**Required action**
Each record below needs to be written out exactly as it appears.

Excerpts from a dataset:
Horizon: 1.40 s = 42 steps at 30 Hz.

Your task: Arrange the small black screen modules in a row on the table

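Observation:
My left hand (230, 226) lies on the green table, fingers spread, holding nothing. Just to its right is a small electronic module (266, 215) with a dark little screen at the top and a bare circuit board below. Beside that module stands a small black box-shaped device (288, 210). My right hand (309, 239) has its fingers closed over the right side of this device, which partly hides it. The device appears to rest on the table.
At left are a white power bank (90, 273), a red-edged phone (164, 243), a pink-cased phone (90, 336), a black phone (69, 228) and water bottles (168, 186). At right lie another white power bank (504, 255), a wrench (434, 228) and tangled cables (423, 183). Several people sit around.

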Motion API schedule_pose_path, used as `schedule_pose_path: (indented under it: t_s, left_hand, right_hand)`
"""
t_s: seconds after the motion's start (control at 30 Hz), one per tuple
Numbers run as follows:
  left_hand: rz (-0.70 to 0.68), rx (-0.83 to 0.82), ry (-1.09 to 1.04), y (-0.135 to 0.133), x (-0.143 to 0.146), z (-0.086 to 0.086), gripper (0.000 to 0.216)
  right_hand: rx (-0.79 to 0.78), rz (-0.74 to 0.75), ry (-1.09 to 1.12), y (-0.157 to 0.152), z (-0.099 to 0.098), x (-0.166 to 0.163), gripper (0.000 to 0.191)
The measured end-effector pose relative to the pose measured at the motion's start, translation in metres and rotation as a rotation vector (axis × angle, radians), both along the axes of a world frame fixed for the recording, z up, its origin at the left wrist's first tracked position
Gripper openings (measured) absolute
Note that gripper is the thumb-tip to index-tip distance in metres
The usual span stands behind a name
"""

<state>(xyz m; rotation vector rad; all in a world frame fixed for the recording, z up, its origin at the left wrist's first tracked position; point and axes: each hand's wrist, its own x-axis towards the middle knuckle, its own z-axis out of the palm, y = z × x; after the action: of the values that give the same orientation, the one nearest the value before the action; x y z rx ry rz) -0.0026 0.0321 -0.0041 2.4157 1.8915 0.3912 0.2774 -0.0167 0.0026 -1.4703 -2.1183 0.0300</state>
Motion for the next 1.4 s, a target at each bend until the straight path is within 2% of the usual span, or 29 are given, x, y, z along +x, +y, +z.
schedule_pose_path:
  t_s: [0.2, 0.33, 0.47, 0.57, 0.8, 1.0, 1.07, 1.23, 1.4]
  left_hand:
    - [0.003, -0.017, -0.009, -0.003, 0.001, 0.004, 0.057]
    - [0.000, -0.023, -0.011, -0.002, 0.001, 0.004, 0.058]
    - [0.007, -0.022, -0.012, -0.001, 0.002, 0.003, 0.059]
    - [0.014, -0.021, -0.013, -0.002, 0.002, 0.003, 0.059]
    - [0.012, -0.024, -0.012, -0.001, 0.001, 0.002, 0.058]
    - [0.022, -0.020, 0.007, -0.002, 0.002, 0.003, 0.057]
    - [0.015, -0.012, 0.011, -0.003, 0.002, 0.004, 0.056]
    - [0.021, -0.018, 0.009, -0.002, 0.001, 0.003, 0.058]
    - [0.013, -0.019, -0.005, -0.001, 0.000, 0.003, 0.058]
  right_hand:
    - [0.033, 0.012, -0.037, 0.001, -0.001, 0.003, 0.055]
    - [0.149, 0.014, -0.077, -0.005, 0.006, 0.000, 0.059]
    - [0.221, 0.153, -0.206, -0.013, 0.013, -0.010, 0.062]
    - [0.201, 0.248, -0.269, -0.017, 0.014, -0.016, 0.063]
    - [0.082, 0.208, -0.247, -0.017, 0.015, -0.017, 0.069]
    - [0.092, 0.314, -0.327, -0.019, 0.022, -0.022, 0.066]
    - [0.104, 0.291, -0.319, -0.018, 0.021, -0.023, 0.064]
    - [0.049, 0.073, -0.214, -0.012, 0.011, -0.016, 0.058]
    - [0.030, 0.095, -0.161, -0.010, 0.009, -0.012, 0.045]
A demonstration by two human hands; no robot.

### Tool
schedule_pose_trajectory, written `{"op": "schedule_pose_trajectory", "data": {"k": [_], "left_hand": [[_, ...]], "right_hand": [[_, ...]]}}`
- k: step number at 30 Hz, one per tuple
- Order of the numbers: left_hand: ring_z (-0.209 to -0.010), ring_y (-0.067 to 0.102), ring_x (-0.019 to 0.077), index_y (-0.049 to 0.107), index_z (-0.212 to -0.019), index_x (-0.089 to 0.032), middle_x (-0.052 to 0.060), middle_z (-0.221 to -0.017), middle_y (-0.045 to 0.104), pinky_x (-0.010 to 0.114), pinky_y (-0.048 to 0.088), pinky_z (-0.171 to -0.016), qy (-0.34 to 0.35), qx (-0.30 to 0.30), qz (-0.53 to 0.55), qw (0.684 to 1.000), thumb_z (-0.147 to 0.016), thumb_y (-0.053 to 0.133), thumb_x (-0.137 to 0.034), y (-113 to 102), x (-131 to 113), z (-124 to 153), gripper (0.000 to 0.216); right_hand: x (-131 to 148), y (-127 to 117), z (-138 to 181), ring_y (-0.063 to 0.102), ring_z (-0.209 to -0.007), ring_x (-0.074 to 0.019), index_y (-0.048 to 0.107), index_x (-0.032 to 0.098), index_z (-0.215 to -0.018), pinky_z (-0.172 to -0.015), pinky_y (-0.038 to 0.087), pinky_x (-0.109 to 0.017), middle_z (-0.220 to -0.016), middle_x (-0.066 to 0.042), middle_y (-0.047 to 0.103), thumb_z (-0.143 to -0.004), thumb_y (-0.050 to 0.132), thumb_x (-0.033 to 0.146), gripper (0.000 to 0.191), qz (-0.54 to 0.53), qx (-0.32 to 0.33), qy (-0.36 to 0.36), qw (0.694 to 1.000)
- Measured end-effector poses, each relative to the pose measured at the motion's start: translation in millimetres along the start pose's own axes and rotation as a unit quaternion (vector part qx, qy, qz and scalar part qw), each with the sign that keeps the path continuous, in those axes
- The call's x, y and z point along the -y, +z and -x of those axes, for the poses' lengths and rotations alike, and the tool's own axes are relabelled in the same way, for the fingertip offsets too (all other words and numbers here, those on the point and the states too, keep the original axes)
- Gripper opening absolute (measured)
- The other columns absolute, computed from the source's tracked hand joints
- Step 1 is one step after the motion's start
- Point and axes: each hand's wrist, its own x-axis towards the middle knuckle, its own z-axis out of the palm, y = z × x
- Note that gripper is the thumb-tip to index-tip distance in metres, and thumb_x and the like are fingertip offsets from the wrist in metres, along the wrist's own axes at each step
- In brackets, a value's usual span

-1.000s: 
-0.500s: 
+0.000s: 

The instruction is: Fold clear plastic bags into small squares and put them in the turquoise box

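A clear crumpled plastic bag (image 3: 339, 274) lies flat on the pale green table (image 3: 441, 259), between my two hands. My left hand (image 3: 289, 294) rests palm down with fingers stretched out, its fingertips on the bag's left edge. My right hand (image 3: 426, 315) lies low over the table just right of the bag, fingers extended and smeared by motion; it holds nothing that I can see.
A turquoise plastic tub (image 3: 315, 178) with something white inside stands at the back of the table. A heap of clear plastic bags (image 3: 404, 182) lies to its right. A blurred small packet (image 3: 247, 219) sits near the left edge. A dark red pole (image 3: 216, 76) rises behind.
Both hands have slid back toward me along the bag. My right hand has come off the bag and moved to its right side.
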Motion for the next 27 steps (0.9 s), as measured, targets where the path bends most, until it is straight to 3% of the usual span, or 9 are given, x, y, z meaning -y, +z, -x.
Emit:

**Result**
Horizon: 1.40 s = 42 steps at 30 Hz.

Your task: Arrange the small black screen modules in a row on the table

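Observation:
My left hand (230, 226) lies on the green table, fingers spread, holding nothing. Just to its right is a small electronic module (266, 215) with a dark little screen at the top and a bare circuit board below. Beside that module stands a small black box-shaped device (288, 210). My right hand (309, 239) has its fingers closed over the right side of this device, which partly hides it. The device appears to rest on the table.
At left are a white power bank (90, 273), a red-edged phone (164, 243), a pink-cased phone (90, 336), a black phone (69, 228) and water bottles (168, 186). At right lie another white power bank (504, 255), a wrench (434, 228) and tangled cables (423, 183). Several people sit around.
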
Motion API schedule_pose_path, used as `schedule_pose_path: (indented under it: t_s, left_hand, right_hand)`
"""
t_s: seconds after the motion's start (control at 30 Hz), one per tuple
Numbers run as follows:
  left_hand: rz (-0.70 to 0.68), rx (-0.83 to 0.82), ry (-1.09 to 1.04), y (-0.135 to 0.133), x (-0.143 to 0.146), z (-0.086 to 0.086), gripper (0.000 to 0.216)
  right_hand: rx (-0.79 to 0.78), rz (-0.74 to 0.75), ry (-1.09 to 1.12), y (-0.157 to 0.152), z (-0.099 to 0.098), x (-0.166 to 0.163), gripper (0.000 to 0.191)
The measured end-effector pose relative to the pose measured at the motion's start, translation in metres and rotation as a rotation vector (axis × angle, radians), both along the axes of a world frame fixed for the recording, z up, its origin at the left wrist's first tracked position
Gripper openings (measured) absolute
Note that gripper is the thumb-tip to index-tip distance in metres
The usual span stands behind a name
"""

<state>(xyz m; rotation vector rad; all in a world frame fixed for the recording, z up, its origin at the left wrist's first tracked position; point and axes: each hand's wrist, its own x-axis towards the middle knuckle, its own z-axis out of the palm, y = z × x; after the action: of the values that give the same orientation, the one nearest the value before the action; x y z rx ry rz) -0.0026 0.0321 -0.0041 2.4157 1.8915 0.3912 0.2774 -0.0167 0.0026 -1.4703 -2.1183 0.0300</state>
Motion for the next 1.4 s, a target at each bend until the straight path is within 2% of the usual span, or 29 are given, x, y, z along +x, +y, +z.
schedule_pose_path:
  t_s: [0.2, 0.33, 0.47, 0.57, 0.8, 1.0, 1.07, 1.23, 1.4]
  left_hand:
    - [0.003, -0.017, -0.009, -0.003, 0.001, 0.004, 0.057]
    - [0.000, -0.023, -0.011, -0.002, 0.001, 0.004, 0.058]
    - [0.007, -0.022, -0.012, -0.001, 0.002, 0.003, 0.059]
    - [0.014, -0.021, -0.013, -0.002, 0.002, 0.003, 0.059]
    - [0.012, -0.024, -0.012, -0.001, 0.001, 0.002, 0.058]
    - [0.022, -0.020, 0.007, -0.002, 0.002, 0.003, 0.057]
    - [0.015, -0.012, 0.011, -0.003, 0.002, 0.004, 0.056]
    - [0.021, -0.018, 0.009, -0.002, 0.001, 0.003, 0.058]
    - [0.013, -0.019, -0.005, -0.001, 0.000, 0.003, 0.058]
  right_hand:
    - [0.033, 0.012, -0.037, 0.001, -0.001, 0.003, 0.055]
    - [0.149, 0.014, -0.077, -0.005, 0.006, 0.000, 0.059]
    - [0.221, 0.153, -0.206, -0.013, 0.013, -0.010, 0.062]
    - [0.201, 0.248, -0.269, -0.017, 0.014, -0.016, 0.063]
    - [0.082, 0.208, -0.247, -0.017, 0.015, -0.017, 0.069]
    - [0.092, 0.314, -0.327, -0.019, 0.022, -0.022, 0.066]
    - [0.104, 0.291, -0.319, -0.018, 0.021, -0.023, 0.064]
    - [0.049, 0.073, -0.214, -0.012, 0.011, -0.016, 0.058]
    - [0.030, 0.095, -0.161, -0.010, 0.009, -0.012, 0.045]
A demonstration by two human hands; no robot.

### Tool
schedule_pose_trajectory, written `{"op": "schedule_pose_trajectory", "data": {"k": [_], "left_hand": [[_, ...]], "right_hand": [[_, ...]]}}`
- k: step number at 30 Hz, one per tuple
- Order of the numbers: left_hand: ring_z (-0.209 to -0.010), ring_y (-0.067 to 0.102), ring_x (-0.019 to 0.077), index_y (-0.049 to 0.107), index_z (-0.212 to -0.019), index_x (-0.089 to 0.032), middle_x (-0.052 to 0.060), middle_z (-0.221 to -0.017), middle_y (-0.045 to 0.104), pinky_x (-0.010 to 0.114), pinky_y (-0.048 to 0.088), pinky_z (-0.171 to -0.016), qy (-0.34 to 0.35), qx (-0.30 to 0.30), qz (-0.53 to 0.55), qw (0.684 to 1.000), thumb_z (-0.147 to 0.016), thumb_y (-0.053 to 0.133), thumb_x (-0.137 to 0.034), y (-113 to 102), x (-131 to 113), z (-124 to 153), gripper (0.000 to 0.216); right_hand: x (-131 to 148), y (-127 to 117), z (-138 to 181), ring_y (-0.063 to 0.102), ring_z (-0.209 to -0.007), ring_x (-0.074 to 0.019), index_y (-0.048 to 0.107), index_x (-0.032 to 0.098), index_z (-0.215 to -0.018), pinky_z (-0.172 to -0.015), pinky_y (-0.038 to 0.087), pinky_x (-0.109 to 0.017), middle_z (-0.220 to -0.016), middle_x (-0.066 to 0.042), middle_y (-0.047 to 0.103), thumb_z (-0.143 to -0.004), thumb_y (-0.050 to 0.132), thumb_x (-0.033 to 0.146), gripper (0.000 to 0.191), qz (-0.54 to 0.53), qx (-0.32 to 0.33), qy (-0.36 to 0.36), qw (0.694 to 1.000)
- Measured end-effector poses, each relative to the pose measured at the motion's start: translation in millimetres along the start pose's own axes and rotation as a unit quaternion (vector part qx, qy, qz and scalar part qw), each with the sign that keeps the path continuous, in those axes
- The call's x, y and z point along the -y, +z and -x of those axes, for the poses' lengths and rotations alike, and the tool's own axes are relabelled in the same way, for the fingertip offsets too (all other words and numbers here, those on the point and the states too, keep the original axes)
- Gripper opening absolute (measured)
- The other columns absolute, computed from the source's tracked hand joints
- Step 1 is one step after the motion's start
- Point and axes: each hand's wrist, its own x-axis towards the middle knuckle, its own z-axis out of the palm, y = z × x
- Note that gripper is the thumb-tip to index-tip distance in metres, and thumb_x and the like are fingertip offsets from the wrist in metres, along the wrist's own axes at each step
- In brackets, a value's usual span

-1.000s: 
-0.500s: 
+0.000s: 

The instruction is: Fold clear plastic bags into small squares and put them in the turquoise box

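A clear crumpled plastic bag (image 3: 339, 274) lies flat on the pale green table (image 3: 441, 259), between my two hands. My left hand (image 3: 289, 294) rests palm down with fingers stretched out, its fingertips on the bag's left edge. My right hand (image 3: 426, 315) lies low over the table just right of the bag, fingers extended and smeared by motion; it holds nothing that I can see.
A turquoise plastic tub (image 3: 315, 178) with something white inside stands at the back of the table. A heap of clear plastic bags (image 3: 404, 182) lies to its right. A blurred small packet (image 3: 247, 219) sits near the left edge. A dark red pole (image 3: 216, 76) rises behind.
Both hands have slid back toward me along the bag. My right hand has come off the bag and moved to its right side.
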Motion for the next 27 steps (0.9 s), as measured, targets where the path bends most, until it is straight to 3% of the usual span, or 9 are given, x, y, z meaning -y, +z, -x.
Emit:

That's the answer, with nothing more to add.